Please write out all of the data below exactly, without including the pictures.

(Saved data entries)
--- START ---
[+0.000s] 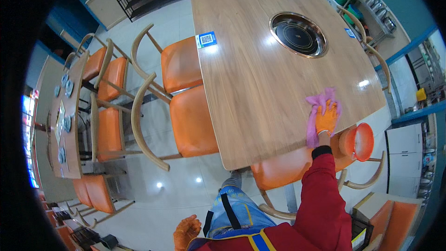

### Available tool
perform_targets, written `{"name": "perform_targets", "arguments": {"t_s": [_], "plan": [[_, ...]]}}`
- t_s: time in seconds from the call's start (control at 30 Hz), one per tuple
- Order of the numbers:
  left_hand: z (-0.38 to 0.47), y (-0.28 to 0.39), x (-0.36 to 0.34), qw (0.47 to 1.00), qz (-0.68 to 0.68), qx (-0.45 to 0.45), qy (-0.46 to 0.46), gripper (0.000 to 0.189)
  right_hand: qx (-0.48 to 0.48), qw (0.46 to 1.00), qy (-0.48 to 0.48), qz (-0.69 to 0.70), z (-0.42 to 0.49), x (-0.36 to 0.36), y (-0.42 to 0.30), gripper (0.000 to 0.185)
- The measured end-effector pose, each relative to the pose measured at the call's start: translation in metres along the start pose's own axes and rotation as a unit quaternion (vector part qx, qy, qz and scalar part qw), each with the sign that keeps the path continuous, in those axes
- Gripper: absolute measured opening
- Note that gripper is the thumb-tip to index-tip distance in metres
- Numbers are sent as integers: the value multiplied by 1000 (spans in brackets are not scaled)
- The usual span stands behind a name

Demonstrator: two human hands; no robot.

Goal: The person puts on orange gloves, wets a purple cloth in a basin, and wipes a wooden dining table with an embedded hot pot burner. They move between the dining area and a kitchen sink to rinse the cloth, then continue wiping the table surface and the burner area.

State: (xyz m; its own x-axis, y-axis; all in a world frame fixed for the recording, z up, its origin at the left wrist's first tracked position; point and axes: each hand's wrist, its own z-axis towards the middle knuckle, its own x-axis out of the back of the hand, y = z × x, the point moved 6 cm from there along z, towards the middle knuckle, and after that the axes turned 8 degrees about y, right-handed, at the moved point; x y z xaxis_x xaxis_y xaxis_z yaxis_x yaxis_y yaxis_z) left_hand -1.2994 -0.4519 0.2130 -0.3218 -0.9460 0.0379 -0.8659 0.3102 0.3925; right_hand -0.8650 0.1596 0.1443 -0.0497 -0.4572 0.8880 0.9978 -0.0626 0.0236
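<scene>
My right hand (pixel 326 118), in an orange glove, presses a crumpled pink cloth (pixel 312 125) onto the wood-grain tabletop (pixel 251 87) near its front right edge. Part of the cloth spreads out past the fingers and behind the wrist. My left hand (pixel 188 229), gloved in orange too, hangs low beside my body with its fingers curled; nothing shows in it. Set into the far part of the table is a round induction cooker (pixel 298 36) with a copper-coloured metal rim.
An orange bucket (pixel 364 142) stands on a chair by my right forearm. Another orange-seated chair (pixel 282 169) is tucked at the front edge. Chairs (pixel 191 122) line the left side. Further left, a second table (pixel 75 111) carries tableware. A blue printed-code sticker (pixel 206 39) marks the left edge.
</scene>
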Motion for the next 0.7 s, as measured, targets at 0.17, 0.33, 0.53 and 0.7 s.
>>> {"name": "perform_targets", "arguments": {"t_s": [0.17,0.33,0.53,0.7], "plan": [[48,59,-27,999,43,2,26,37,-121,992,-29,-17,100,-42,-67,65],[24,131,-103,998,68,18,5,38,108,976,45,186,163,-42,-301,51],[15,184,-177,993,115,29,-19,31,376,795,-147,453,-4,68,-449,65],[32,213,-193,990,100,12,-100,36,431,686,-354,467,-80,136,-344,49]]}}
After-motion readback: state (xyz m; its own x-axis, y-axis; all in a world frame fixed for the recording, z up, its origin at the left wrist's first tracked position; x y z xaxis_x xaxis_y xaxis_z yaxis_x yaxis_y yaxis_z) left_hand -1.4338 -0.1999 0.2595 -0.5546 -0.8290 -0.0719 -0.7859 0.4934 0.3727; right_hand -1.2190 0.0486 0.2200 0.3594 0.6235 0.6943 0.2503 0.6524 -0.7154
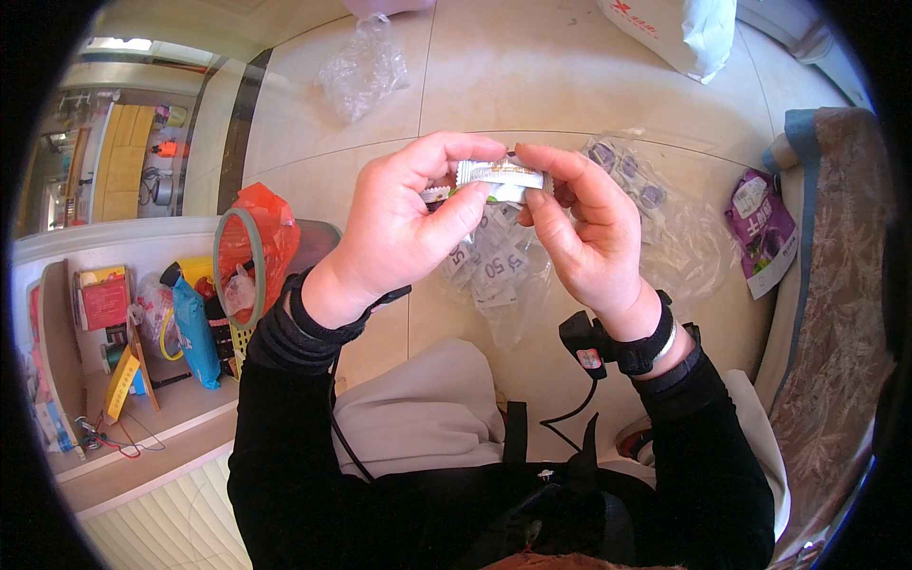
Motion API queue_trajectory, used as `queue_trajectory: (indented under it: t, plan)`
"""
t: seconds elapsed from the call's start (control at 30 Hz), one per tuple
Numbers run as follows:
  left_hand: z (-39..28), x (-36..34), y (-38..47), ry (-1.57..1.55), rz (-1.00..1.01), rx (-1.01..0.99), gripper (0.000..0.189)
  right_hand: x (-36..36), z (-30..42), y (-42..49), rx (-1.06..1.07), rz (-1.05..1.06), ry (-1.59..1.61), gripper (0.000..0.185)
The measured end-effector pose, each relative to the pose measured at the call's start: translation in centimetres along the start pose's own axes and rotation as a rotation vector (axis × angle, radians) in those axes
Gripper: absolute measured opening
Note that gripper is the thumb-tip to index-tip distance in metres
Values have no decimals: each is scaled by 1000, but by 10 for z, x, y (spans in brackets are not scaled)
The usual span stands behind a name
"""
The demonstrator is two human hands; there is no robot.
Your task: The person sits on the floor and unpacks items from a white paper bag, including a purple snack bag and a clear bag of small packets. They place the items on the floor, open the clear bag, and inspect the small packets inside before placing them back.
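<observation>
My left hand (395,221) and my right hand (595,235) pinch opposite ends of a small, shiny wrapped packet (506,182), its crimped edges showing at both sides. Silver with a touch of green, the wrapper bears printing. A second small wrapped packet (435,194) sticks out between the thumb and fingers of my left hand, mostly hidden. Beneath my hands, a clear plastic bag of printed sachets (499,267) lies on the tiled floor. Just past my right hand is another clear bag (687,228), with several round purple-and-white pieces (627,167) at its upper end.
A purple snack pouch (762,228) lies by the fabric-covered furniture (841,285) at right. Farther off are a crumpled clear bag (363,68) and a white carrier bag (673,32). At left stand a bin with a red liner (246,263) and a cluttered shelf (178,420).
</observation>
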State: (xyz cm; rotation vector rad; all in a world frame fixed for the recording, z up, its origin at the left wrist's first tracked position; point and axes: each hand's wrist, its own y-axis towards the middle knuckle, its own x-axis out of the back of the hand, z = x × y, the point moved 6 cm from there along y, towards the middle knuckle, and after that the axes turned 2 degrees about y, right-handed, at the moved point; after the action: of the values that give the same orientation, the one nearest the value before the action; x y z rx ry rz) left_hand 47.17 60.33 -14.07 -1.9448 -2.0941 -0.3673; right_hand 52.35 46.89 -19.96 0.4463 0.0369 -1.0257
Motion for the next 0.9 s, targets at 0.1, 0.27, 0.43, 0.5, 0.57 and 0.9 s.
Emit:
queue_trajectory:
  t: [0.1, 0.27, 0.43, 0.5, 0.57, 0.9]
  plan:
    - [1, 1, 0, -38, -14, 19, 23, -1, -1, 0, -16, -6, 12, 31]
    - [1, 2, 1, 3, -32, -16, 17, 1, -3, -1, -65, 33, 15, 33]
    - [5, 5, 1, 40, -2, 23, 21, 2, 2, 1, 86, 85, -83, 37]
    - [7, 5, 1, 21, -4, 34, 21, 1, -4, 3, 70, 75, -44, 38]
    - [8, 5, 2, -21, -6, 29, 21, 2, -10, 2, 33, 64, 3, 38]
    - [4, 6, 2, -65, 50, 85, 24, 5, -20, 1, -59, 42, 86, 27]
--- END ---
● **Answer to this problem**:
[+0.000s] 

### Available tool
perform_targets, written `{"name": "perform_targets", "arguments": {"t_s": [_], "plan": [[_, ...]]}}`
- t_s: time in seconds from the call's start (control at 30 Hz), one per tuple
- Order of the numbers:
  left_hand: z (-0.38 to 0.47), y (-0.28 to 0.39), x (-0.36 to 0.34), qw (0.47 to 1.00), qz (-0.68 to 0.68), qx (-0.45 to 0.45), qy (-0.46 to 0.46), gripper (0.000 to 0.189)
  right_hand: qx (-0.48 to 0.48), qw (0.46 to 1.00), qy (-0.48 to 0.48), qz (-0.69 to 0.70), z (-0.42 to 0.49), x (-0.36 to 0.36), y (-0.42 to 0.30), gripper (0.000 to 0.185)
- The measured end-effector pose, each relative to the pose measured at the call's start: translation in metres along the start pose's own axes and rotation as a unit quaternion (vector part qx, qy, qz and scalar part qw), each with the sign that keeps the path continuous, in those axes
- Gripper: absolute measured opening
- Note that gripper is the thumb-tip to index-tip distance in metres
- Numbers are sent as integers: the value multiplied by 1000 (spans in brackets are not scaled)
- The usual span stands behind a name

Demonstrator: two human hands; no robot.

Goal: The person puts on orange gloves, wets a purple cloth in a basin, and wipes a wooden dining table with an embedded hot pot burner. They move between the dining area and a kitchen sink to rinse the cloth, then continue wiping the table surface and the burner area.

State: (xyz m; its own x-axis, y-axis; all in a world frame fixed for the recording, z up, its origin at the left wrist's first tracked position; point and axes: each hand's wrist, its own z-axis towards the middle knuckle, its own x-axis out of the back of the hand, y = z × x, the point moved 6 cm from there along z, towards the middle knuckle, and after that the axes turned 8 degrees about y, right-handed, at the moved point; x y z xaxis_x xaxis_y xaxis_z yaxis_x yaxis_y yaxis_z) left_hand -1.2994 -0.4519 0.2130 -0.3218 -0.9460 0.0379 -0.8659 0.3102 0.3925; right_hand -0.8650 0.1596 0.1443 -0.0497 -0.4572 0.8880 0.9978 -0.0626 0.0236
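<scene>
My right hand (pixel 326 118), in an orange glove, presses a crumpled pink cloth (pixel 312 125) onto the wood-grain tabletop (pixel 251 87) near its front right edge. Part of the cloth spreads out past the fingers and behind the wrist. My left hand (pixel 188 229), gloved in orange too, hangs low beside my body with its fingers curled; nothing shows in it. Set into the far part of the table is a round induction cooker (pixel 298 36) with a copper-coloured metal rim.
An orange bucket (pixel 364 142) stands on a chair by my right forearm. Another orange-seated chair (pixel 282 169) is tucked at the front edge. Chairs (pixel 191 122) line the left side. Further left, a second table (pixel 75 111) carries tableware. A blue printed-code sticker (pixel 206 39) marks the left edge.
</scene>
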Motion for the next 0.7 s, as measured, targets at 0.17, 0.33, 0.53 and 0.7 s.
>>> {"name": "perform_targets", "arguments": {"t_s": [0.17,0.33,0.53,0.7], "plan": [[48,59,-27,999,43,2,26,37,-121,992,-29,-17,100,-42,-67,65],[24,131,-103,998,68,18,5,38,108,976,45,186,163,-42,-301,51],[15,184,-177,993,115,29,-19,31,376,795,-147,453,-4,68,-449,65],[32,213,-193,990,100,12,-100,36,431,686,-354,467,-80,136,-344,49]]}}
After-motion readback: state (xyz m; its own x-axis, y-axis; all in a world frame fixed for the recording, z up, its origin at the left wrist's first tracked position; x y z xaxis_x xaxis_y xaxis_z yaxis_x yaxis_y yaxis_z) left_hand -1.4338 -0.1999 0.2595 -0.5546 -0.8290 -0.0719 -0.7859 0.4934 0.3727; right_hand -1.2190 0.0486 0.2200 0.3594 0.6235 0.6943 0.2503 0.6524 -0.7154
Motion API queue_trajectory, used as `queue_trajectory: (indented under it: t, plan)`
"""
t: seconds elapsed from the call's start (control at 30 Hz), one per tuple
Numbers run as follows:
  left_hand: z (-39..28), x (-36..34), y (-38..47), ry (-1.57..1.55), rz (-1.00..1.01), rx (-1.01..0.99), gripper (0.000..0.189)
  right_hand: x (-36..36), z (-30..42), y (-42..49), rx (-1.06..1.07), rz (-1.05..1.06), ry (-1.59..1.61), gripper (0.000..0.185)
The measured end-effector pose, each relative to the pose measured at the call's start: translation in centimetres along the start pose's own axes and rotation as a rotation vector (axis × angle, radians) in those axes
Gripper: absolute measured opening
Note that gripper is the thumb-tip to index-tip distance in metres
Values have no decimals: each is scaled by 1000, but by 10 for z, x, y (spans in brackets are not scaled)
The usual span stands behind a name
"""
The demonstrator is two human hands; there is no robot.
Your task: The person sits on the floor and unpacks items from a white paper bag, including a purple snack bag and a clear bag of small packets. They place the items on the floor, open the clear bag, and inspect the small packets inside before placing them back.
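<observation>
My left hand (395,221) and my right hand (595,235) pinch opposite ends of a small, shiny wrapped packet (506,182), its crimped edges showing at both sides. Silver with a touch of green, the wrapper bears printing. A second small wrapped packet (435,194) sticks out between the thumb and fingers of my left hand, mostly hidden. Beneath my hands, a clear plastic bag of printed sachets (499,267) lies on the tiled floor. Just past my right hand is another clear bag (687,228), with several round purple-and-white pieces (627,167) at its upper end.
A purple snack pouch (762,228) lies by the fabric-covered furniture (841,285) at right. Farther off are a crumpled clear bag (363,68) and a white carrier bag (673,32). At left stand a bin with a red liner (246,263) and a cluttered shelf (178,420).
</observation>
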State: (xyz cm; rotation vector rad; all in a world frame fixed for the recording, z up, its origin at the left wrist's first tracked position; point and axes: each hand's wrist, its own y-axis towards the middle knuckle, its own x-axis out of the back of the hand, z = x × y, the point moved 6 cm from there along y, towards the middle knuckle, and after that the axes turned 2 degrees about y, right-handed, at the moved point; after the action: of the values that give the same orientation, the one nearest the value before the action; x y z rx ry rz) left_hand 47.17 60.33 -14.07 -1.9448 -2.0941 -0.3673; right_hand 52.35 46.89 -19.96 0.4463 0.0369 -1.0257
Motion for the next 0.9 s, targets at 0.1, 0.27, 0.43, 0.5, 0.57 and 0.9 s.
Emit:
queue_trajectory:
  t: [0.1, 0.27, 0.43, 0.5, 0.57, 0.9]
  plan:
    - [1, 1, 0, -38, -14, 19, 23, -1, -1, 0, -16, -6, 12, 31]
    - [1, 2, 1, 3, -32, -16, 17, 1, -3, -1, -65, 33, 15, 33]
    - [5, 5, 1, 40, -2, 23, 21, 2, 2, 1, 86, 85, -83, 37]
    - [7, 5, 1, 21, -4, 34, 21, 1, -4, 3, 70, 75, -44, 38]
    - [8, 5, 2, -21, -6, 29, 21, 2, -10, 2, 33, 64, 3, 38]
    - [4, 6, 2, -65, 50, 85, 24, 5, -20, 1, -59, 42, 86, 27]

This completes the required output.